ACTIVITY: The answer should be an exact repeat of the stretch of material below from the line containing "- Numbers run" through the line containing "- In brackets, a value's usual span".

(RECORDED INFORMATION begins)

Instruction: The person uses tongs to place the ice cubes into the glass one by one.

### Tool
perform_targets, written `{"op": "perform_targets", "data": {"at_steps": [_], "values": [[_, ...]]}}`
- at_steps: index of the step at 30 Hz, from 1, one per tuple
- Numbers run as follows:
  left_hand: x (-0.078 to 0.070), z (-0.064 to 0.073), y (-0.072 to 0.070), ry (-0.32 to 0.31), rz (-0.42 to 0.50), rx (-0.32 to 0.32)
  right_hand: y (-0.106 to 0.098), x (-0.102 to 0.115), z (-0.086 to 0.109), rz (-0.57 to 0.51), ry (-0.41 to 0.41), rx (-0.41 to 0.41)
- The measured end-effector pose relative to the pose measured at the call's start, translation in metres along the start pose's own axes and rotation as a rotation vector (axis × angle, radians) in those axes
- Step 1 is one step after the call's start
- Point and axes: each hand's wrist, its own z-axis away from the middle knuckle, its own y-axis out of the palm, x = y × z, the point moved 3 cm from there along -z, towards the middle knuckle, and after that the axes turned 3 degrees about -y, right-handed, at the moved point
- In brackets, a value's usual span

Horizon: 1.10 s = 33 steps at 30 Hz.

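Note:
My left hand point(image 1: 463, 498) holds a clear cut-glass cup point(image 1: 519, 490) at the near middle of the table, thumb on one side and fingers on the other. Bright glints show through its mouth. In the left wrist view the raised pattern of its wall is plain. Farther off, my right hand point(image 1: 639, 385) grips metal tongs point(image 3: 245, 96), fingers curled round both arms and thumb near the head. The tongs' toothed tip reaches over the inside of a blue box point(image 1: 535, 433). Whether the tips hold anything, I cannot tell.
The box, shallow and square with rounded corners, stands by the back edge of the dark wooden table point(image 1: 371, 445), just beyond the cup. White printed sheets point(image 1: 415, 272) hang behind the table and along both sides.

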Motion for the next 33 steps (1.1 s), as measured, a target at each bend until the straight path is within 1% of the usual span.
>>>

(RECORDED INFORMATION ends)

EXERCISE RESULT:
- Numbers run as follows:
  left_hand: x (-0.078 to 0.070), z (-0.064 to 0.073), y (-0.072 to 0.070), ry (-0.32 to 0.31), rz (-0.42 to 0.50), rx (-0.32 to 0.32)
  right_hand: y (-0.106 to 0.098), x (-0.102 to 0.115), z (-0.086 to 0.109), rz (-0.57 to 0.51), ry (-0.41 to 0.41), rx (-0.41 to 0.41)
- The measured end-effector pose relative to the pose measured at the call's start, translation in metres along the start pose's own axes and rotation as a rotation vector (axis × angle, radians) in those axes
- Step 1 is one step after the call's start
- Point and axes: each hand's wrist, its own z-axis away from the middle knuckle, its own y-axis out of the palm, x = y × z, the point moved 3 cm from there along -z, towards the middle knuckle, and after that the axes turned 3 degrees about -y, right-handed, at the moved point
- In brackets, a value's usual span

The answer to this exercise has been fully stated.